In a way one may be glad for the past delays, because thereby we have probably escaped the infliction of a library at once badly designed and 'architecturally inharmonious. A quarter-century ago, one fears, we should have built a structure which by now we should regret. The mistakes of others should suffice to make us wise. The later development of the Dartmouth plant has been along sound architectural lines, and the library is certain to adapt itself thereto.
It is impossible to pass over without comment the Trustees' admirable choice of Clarence B. Little 'Bl to life membership in the Board of Trustees, in succession to the lamented Dr. Gile whose death was chronicled last summer. Mr.

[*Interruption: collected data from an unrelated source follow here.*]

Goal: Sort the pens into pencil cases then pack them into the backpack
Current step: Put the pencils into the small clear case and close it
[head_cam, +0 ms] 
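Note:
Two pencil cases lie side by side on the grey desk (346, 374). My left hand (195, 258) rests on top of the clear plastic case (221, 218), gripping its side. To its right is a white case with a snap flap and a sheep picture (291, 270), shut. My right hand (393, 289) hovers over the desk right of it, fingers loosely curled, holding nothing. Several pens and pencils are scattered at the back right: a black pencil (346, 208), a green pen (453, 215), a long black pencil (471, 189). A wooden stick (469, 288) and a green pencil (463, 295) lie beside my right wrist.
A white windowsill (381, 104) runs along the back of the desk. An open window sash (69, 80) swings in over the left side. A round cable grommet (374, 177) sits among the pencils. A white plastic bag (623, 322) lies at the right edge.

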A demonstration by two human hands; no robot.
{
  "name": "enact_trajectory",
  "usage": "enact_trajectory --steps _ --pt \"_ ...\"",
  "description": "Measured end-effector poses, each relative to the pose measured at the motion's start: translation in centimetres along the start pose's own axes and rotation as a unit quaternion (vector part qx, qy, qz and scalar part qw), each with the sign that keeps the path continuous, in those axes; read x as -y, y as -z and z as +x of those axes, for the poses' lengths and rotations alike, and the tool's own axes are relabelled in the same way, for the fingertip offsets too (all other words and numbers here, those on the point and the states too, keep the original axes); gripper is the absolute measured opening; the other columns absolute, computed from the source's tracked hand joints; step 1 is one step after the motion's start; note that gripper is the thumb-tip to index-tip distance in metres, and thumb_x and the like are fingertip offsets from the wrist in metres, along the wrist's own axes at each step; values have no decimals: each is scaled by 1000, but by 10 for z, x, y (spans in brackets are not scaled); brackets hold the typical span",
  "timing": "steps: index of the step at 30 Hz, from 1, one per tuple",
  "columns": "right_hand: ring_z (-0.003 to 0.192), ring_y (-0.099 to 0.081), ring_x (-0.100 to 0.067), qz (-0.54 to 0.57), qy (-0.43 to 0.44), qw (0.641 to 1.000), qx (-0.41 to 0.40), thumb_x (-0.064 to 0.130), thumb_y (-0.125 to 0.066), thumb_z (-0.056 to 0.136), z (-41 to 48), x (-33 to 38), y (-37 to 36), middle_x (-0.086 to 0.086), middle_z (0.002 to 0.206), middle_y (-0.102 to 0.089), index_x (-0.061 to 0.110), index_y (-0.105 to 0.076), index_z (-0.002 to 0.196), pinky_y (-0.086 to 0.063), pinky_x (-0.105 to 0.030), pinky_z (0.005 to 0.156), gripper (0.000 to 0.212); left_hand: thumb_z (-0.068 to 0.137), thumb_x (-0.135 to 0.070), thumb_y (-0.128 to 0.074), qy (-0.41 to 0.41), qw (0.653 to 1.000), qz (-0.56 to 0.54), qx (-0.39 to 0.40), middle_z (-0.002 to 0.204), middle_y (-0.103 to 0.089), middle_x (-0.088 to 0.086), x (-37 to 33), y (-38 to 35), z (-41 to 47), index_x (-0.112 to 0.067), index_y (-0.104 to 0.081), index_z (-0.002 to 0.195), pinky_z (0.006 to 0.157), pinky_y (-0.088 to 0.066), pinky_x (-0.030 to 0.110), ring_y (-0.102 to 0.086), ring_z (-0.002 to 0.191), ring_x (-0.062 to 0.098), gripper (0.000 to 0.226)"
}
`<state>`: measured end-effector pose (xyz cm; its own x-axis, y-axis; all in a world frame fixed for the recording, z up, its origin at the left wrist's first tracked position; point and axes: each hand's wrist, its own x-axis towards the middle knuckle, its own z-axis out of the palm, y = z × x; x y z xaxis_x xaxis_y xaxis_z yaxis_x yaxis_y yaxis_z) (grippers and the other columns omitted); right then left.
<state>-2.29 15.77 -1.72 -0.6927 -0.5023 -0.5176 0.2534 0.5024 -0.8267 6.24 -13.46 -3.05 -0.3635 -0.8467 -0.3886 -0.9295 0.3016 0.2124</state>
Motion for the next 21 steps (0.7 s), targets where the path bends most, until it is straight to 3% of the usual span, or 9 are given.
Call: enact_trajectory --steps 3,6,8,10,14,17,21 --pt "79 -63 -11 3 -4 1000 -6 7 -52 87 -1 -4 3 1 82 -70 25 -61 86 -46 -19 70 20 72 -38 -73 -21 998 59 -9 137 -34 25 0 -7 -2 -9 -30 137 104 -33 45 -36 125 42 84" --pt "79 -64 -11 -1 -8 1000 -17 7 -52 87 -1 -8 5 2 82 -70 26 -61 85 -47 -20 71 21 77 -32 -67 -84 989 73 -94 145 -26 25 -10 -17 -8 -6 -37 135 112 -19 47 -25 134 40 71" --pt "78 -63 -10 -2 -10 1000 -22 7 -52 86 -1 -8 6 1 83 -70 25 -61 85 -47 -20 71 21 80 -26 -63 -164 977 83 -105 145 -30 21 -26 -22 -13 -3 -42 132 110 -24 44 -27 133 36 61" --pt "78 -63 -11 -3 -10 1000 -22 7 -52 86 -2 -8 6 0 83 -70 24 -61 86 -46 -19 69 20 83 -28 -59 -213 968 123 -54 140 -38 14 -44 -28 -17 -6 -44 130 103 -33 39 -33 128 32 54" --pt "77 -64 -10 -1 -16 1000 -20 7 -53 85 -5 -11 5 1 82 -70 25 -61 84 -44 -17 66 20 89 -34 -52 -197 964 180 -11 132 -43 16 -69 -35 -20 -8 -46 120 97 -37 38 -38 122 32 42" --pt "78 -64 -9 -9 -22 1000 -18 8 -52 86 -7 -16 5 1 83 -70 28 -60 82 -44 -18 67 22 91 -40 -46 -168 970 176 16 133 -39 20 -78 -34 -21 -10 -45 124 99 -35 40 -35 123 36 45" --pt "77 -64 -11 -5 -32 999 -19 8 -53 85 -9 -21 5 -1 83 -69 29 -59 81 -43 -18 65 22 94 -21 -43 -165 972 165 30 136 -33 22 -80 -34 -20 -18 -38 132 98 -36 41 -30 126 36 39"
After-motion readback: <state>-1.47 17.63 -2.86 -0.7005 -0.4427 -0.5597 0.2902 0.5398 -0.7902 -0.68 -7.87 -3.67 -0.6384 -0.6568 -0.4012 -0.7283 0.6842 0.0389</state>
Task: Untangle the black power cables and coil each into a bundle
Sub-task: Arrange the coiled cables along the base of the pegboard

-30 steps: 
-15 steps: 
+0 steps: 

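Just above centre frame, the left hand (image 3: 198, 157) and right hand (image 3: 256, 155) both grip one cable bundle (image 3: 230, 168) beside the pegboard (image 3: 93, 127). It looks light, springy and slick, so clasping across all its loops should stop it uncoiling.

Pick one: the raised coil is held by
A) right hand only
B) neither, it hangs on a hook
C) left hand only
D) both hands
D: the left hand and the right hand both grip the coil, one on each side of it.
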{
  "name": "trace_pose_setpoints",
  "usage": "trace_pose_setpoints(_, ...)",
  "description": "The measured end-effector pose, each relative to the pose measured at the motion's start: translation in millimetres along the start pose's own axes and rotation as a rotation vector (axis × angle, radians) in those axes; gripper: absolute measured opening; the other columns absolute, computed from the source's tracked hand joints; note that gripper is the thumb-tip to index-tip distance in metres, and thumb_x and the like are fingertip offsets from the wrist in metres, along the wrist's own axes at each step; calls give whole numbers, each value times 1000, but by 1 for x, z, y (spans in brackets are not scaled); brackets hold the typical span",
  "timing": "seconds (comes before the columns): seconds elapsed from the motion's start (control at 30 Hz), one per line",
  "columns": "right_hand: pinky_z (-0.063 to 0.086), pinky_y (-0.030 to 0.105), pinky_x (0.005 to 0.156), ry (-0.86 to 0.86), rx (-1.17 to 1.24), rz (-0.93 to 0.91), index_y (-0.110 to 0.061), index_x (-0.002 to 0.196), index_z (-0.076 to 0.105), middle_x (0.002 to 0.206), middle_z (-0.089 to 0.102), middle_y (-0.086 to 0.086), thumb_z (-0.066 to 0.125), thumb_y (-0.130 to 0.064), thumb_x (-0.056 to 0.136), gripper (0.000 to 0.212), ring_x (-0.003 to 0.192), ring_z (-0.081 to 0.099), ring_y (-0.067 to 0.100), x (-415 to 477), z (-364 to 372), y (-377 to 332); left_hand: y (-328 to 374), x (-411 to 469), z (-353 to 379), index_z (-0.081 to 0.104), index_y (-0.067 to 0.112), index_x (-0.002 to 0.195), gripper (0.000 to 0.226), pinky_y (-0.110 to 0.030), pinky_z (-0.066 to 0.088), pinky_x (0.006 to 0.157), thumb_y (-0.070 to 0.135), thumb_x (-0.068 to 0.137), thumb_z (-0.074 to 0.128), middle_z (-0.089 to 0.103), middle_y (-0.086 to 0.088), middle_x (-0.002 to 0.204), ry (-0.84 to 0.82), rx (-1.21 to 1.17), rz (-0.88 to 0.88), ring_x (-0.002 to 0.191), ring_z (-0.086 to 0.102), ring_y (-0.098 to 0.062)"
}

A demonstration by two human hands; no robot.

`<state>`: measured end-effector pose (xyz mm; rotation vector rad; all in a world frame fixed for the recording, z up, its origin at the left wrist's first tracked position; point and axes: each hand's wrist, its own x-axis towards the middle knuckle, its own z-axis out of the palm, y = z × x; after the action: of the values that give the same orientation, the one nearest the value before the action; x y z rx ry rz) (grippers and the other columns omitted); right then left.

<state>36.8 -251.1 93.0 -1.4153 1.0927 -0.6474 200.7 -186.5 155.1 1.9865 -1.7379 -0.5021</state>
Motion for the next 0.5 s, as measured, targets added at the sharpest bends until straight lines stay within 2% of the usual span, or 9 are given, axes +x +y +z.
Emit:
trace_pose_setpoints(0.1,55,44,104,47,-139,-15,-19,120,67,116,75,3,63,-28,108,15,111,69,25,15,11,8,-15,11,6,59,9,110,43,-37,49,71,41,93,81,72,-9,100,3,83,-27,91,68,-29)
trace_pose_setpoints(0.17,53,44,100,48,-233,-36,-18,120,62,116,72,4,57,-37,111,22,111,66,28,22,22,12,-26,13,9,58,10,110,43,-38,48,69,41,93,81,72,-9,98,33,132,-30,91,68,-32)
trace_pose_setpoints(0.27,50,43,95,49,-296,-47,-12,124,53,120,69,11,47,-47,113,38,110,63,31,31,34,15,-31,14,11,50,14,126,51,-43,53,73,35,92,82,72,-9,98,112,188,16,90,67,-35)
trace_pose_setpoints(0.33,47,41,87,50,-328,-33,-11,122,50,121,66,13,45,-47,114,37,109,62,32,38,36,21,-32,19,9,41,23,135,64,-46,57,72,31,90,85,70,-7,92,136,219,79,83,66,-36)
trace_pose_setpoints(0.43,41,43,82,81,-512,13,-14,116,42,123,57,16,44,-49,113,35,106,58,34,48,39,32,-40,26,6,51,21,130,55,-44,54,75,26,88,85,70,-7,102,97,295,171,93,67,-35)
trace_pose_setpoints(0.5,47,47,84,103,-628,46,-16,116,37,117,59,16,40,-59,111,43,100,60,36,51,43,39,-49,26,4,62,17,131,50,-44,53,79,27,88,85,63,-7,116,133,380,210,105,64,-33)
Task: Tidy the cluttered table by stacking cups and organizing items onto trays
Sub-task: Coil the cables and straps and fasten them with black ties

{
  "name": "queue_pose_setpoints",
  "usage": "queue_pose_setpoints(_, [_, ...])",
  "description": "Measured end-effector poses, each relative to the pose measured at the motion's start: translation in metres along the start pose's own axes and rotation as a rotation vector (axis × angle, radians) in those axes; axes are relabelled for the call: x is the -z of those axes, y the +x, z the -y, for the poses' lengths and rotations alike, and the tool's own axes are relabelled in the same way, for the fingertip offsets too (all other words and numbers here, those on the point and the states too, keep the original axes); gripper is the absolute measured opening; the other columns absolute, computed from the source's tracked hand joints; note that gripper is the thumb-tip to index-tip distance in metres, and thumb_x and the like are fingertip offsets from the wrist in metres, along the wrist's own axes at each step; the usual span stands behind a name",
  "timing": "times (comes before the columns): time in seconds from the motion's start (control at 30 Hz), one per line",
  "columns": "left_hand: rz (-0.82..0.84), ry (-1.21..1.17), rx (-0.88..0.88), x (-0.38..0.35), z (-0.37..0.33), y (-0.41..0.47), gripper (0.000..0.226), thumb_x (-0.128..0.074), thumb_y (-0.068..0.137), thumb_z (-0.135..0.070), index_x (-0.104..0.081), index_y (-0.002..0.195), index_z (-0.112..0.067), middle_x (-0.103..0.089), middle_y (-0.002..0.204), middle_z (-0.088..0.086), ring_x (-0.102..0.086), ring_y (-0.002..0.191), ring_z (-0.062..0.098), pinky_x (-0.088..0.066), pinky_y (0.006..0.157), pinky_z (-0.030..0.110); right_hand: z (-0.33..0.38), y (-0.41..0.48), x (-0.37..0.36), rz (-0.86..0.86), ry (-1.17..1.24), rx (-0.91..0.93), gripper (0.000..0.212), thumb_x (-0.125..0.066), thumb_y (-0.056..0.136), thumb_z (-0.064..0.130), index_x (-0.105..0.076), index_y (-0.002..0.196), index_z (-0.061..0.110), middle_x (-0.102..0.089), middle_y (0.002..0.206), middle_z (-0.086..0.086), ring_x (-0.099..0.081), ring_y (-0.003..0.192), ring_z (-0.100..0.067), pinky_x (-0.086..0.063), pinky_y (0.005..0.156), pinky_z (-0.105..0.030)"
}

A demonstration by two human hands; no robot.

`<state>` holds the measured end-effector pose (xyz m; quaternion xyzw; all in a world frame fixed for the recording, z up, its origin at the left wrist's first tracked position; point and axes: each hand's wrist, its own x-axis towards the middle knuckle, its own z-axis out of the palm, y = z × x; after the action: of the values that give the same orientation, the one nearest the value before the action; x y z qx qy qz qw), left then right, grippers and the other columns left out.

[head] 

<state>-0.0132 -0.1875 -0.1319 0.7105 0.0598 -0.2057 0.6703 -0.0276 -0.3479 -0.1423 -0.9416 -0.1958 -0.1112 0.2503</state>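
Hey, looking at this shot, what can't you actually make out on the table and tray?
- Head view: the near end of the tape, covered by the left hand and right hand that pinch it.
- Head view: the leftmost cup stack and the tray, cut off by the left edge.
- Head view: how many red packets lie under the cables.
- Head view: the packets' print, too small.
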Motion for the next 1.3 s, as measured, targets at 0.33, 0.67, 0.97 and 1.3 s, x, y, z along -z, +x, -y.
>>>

Little has been an earnest and enthusiastic servant of the College, giving to it much of his time though a busy man and resident so far away as Bismarck, North Dakota. Mr. Little's accession to this permanent estate as a life trustee has left for the Alumni Council the task of
nominating a successor as alumni representative; in fact two such positions have to be filled by the Council under the new system of elections—that of Mr. Little, promoted as above, and that of Morton C. Tuttle, whose present term expires next June. Mr. Tuttle is serving at present the unexpired term of the late Harry H. Blunt. Particulars as to the action taken in these matters will doubtless be found in the reports of the Council deliberations at Chicago, as printed elsewhere in this issue.
Another cause for congratulation is found in the offer of Howard Clark Davis 'O6 to present to the College a "Varsity Field House"—a building to be constructed in connection with the athletic field for the purpose of affording, among other things, adequate hospitality to visiting teams. The lack of proper facilities for this purpose has been sorely felt on many past occasions, and the projected gift by Mr. Davis will be cordially appreciated by all who wish to see Dartmouth do the honors worthily for those who come to Hanover to play against our various athletic teams. The facilities will include dressing rooms both for the home team and for the visitors, as well as a commodious living room for use by the players before and after the contest—and perhaps as well between the halves of football games. Naturally this equipment will fall into the general jurisdiction of the Green Key as the official dispensers of hospitality to our visitors.